EBoard 18: More Prep for Assignment 6
Approximate overview
- Admin
- Modifying recursive merge sort
- Writing merge sort iteratively
- Other notes on the assignment
- Dictionaries
Administrative stuff
- Report from Dean: 2/3 of students are experiencing significant stress.
- More than normal for this point of the semester.
- It’s fine if you’re part of the 1/3.
- If you’re part of the 2/3, you’re not alone.
- It would be nice to have more folks there for LFA. This week’s was
also great.
- If the SEPC contacts you for an interview, please participate.
- Quicksort can be made stable (stabilized?) by using helper arrays.
Instead of partitioning in place, you put smaller and larger values
into the helper arrays.
Upcoming token-generating activities
- Convo Thursday: Profs. John Garrison and Dustin Dixon
- CS Extras 4pm Thursday: CLS
- Prof. Eliott’s Coffee Chat in ELBICA lab (across from CS Learning Center)
some Fridays 5-6 p.m.
- Arcadia, October 8–10. (7 p.m. Friday and Saturday, 2 p.m. Sunday.)
(I think.)
- Theatre. Show by Tom Stoppard. Mathy.
- Ticketing Wednesday
- Vegan Potluck, Saturday at 7pm
- Participate in SEPC interview about faculty under review.
Upcoming other activities
Upcoming work
- HW5 due Thursday night. Implement
AVL trees in Racket or Java.
- HW6 due next Thursday.
- Implement the best stable sorting algorithm you can. (Within
time reason.) Make sure to include comments to explain what
you did.
- Implement radix sort for strings of up to eight letters.
- Implement a hybrid bucket sort for strings, bucketing
on the first two characters and then sorting with whatever
sorting algorithm you choose.
- We’ll continue to look at parts in class today.
Today’s code
- Find the code in either examples/sorting or
sort.tar.
- Our merge sort was correct, other than my mis-typing the parameter.
- I fixed the random stuff.
Some questions
Why do you have non-inclusive upper-bounds for procedures that
take a range?
Long-standing experience suggests I make fewer off-by-one errors
when I do so.
The Scheme procedures I use regularly, like substring, use that
policy.
The policy works well with passing in the length of something.

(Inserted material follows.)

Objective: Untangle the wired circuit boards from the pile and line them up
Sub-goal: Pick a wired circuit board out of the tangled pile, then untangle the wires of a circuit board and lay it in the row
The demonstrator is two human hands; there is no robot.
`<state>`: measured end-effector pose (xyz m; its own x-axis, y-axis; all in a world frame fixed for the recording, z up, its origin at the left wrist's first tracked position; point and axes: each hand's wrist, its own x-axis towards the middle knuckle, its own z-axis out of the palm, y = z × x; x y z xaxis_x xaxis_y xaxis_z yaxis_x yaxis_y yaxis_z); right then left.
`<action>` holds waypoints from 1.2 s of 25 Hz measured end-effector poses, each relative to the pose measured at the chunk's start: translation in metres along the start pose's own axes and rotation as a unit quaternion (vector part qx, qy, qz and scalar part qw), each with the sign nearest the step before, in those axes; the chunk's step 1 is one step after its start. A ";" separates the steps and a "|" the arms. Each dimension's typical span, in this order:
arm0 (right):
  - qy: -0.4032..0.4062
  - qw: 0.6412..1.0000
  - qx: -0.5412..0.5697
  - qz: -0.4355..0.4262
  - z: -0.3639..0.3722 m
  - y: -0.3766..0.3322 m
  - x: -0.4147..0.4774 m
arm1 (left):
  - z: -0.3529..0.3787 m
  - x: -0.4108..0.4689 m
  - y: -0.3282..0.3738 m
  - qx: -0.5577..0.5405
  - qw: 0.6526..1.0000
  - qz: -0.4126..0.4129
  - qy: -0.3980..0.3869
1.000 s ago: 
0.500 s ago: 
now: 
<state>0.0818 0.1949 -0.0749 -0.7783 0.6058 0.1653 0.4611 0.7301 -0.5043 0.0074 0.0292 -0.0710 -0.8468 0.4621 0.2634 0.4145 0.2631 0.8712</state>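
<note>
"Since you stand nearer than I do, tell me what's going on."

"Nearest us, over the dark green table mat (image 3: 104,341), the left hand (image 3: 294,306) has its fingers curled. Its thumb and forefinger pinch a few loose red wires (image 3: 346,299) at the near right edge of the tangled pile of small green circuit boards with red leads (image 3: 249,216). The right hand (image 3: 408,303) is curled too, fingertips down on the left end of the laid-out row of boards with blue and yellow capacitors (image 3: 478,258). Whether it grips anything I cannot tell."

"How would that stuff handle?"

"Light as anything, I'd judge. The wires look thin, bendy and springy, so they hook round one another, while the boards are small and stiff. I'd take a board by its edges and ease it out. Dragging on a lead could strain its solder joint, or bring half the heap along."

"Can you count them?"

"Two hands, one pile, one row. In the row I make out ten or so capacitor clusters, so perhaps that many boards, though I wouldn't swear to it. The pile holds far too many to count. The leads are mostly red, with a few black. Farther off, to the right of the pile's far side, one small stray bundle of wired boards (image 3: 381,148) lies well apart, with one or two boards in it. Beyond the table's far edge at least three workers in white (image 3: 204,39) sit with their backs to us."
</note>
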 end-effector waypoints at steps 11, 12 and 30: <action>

I’d rather type subsort (stuff, 0, len) than
subsort (stuff, 0, len-1).
(See prior note about off-by-one errors.)
The policy works well for many divide-and-conquer array
algorithms. recurse (stuff, lb, mid); recurse (stuff, mid, ub);
(See prior note about off-by-one errors.)
What is going on with rms_kernel(strings+halfsize, len-halfsize, scratch);?
It’s the joy of C! strings is a pointer (an array of char *s).
Hence strings+halfsize is also a pointer. In this case, it gives
us the slice of the array starting at strings[halfsize].
pointer + x advances a pointer over x things and gives you the
new thing it points to.
We are going to use insertion sort if the input size is small and
merge sort if the input is large. But the time complexity of merge
sort is better.
Suppose merge sort is 1000*nlogn and insertion sort is 5*n*n.
If n is 5, merge sort will take about 10,000 steps, insertion
sort will take 125 steps. Which would you prefer? Moral one:
The multiplier matters.
Suppose we call merge sort on { 0, 2, 3, 4, 5, 6, 7, 8, 9, 10, 1 }.
Merge sort doesn’t take advantage of the ordering. However, insertion
sort will only need to shove the 1 left, doing only O(n) work.
Is Tim Sort broken?
The original Tim Sort used a stack for saved computations. It made
incorrect assumptions on the size of that stack. If you overflowed
that stack, it broke.
Most implementations of Tim Sort have fixed that issue by increasing
the size of the stack, either statically or dynamically.
You need not understand Tim Sort to do this assignment.
Modifying recursive merge sort
- Make it iterative
- Using the traditional iterative merge sort algorithm.
- Managing the stack ourselves.
- Rewrite the merge algorithm
- Split into parts
- Use insertion sort for small enough arrays
Writing merge sort iteratively
Basic idea:
- Merge neighboring blocks of size 1 to create sorted blocks of size 2.
- Merge neighboring blocks of size 2 to create sorted blocks of size 4.
- Merge neighboring blocks of size 4 to create sorted blocks of size 8.
- …
Complexities:
- Sometimes there’s no right block to merge.
- Sometimes the right block is smaller than the left block.
Basic framework
for (int size = 1; size < ???; size += size)
{
for (int pos = 0; pos < ???; pos += ???)
{
if (???)
{
merge (strs, ???, ???, ???);
}
} // for
} // for size
If you use iterative merge sort, I might start size at 32 or more,
and first insertion sort on each block of size 32.
Other notes on the assignment
Goals for YouSort
- Open-ended algorithm experimentation / design!
- Not quite traditional “research”, but it’s close.
- Try not to spend more than an hour or two on this.
Goals for radix sort
- Prove to me that you can write a radix sort.
- First order by rightmost character (character 7)
- Then by the next character to the left (character 6)
- …
- Then by the first character.
- I would use 27 arrays.
ithchar will give you the ith character in a string.
- Goal: < 3 hours
Goals for bucket sort
- Prove to me that you can write a bucket sort.
- (26+1)*(26+1) buckets
- Put each word in the appropriate bucket.
- Sort the buckets.
- Put them back together.
- Goal: < 3 hours